RECORDS FOR THIS EXERCISE
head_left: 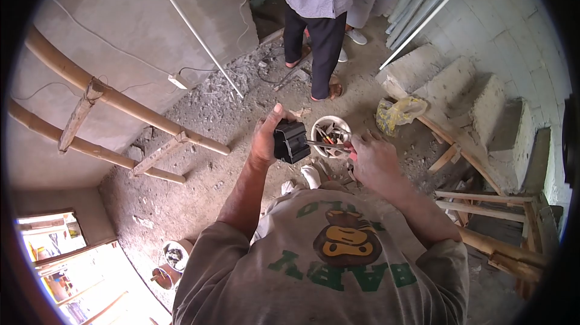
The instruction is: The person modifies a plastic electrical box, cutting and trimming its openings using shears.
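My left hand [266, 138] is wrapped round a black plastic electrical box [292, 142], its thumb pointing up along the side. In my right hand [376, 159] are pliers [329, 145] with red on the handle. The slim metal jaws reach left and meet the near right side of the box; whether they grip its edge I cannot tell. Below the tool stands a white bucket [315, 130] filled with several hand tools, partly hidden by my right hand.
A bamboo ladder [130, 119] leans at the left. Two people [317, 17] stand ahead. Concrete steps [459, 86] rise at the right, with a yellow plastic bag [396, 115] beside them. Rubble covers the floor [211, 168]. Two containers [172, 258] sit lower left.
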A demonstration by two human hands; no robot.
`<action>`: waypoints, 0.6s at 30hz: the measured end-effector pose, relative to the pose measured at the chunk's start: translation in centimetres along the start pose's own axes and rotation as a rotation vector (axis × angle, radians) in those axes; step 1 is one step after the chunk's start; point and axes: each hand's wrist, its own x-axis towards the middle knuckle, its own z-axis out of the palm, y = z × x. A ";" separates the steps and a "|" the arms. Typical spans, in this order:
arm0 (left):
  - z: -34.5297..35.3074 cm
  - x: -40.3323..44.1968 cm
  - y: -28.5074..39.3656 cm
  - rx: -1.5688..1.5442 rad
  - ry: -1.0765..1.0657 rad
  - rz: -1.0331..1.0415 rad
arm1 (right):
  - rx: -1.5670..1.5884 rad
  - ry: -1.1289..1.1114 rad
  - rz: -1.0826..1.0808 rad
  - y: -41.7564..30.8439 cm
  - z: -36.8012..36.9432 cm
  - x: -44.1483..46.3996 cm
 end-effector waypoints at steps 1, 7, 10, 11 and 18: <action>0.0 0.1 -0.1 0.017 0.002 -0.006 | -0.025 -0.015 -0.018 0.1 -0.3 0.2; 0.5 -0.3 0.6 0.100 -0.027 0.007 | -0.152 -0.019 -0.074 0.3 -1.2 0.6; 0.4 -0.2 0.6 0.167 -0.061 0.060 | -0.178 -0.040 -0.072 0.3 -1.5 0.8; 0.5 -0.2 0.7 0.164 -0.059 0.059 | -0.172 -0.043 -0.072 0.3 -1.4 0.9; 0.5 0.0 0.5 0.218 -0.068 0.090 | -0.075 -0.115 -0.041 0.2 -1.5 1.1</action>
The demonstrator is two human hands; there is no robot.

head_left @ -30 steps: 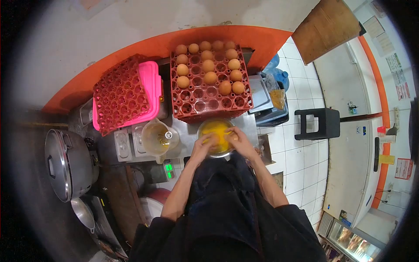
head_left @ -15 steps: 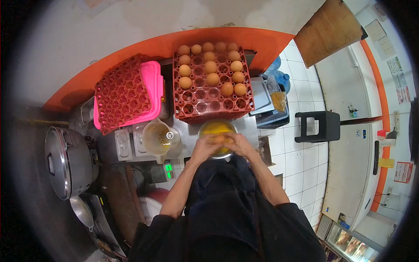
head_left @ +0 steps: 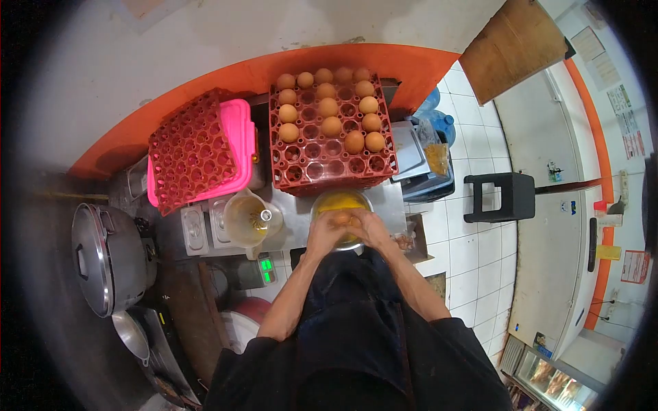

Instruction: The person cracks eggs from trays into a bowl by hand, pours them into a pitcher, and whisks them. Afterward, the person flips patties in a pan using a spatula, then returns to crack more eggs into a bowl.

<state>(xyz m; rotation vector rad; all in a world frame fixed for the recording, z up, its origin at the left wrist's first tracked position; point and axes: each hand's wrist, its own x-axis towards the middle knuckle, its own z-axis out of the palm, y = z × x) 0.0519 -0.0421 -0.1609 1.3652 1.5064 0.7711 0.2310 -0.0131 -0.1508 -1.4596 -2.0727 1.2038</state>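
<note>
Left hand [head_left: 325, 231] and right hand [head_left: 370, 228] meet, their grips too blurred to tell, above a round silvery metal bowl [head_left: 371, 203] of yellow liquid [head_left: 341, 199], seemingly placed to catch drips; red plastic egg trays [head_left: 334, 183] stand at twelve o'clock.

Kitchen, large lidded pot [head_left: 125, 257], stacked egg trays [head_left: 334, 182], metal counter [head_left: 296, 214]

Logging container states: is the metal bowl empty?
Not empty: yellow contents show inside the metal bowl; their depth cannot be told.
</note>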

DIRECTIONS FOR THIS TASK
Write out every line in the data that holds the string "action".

REPLY TO THE TASK
`<action>`: waypoints, 0.6s at 30hz: the measured end-effector pose, relative to the pose measured at the chunk's start: translation in centimetres along the start pose's own axes and rotation as a rotation vector (axis × angle, radians) in those axes; step 1 is one step after the chunk's start; point and axes: each hand's wrist, its own x-axis towards the middle knuckle, its own z-axis out of the palm, y = z × x. A ";" separates the steps and a "|" the arms. Typical spans, in this order:
 end-effector waypoints at steps 1, 7, 10, 11 and 18: <action>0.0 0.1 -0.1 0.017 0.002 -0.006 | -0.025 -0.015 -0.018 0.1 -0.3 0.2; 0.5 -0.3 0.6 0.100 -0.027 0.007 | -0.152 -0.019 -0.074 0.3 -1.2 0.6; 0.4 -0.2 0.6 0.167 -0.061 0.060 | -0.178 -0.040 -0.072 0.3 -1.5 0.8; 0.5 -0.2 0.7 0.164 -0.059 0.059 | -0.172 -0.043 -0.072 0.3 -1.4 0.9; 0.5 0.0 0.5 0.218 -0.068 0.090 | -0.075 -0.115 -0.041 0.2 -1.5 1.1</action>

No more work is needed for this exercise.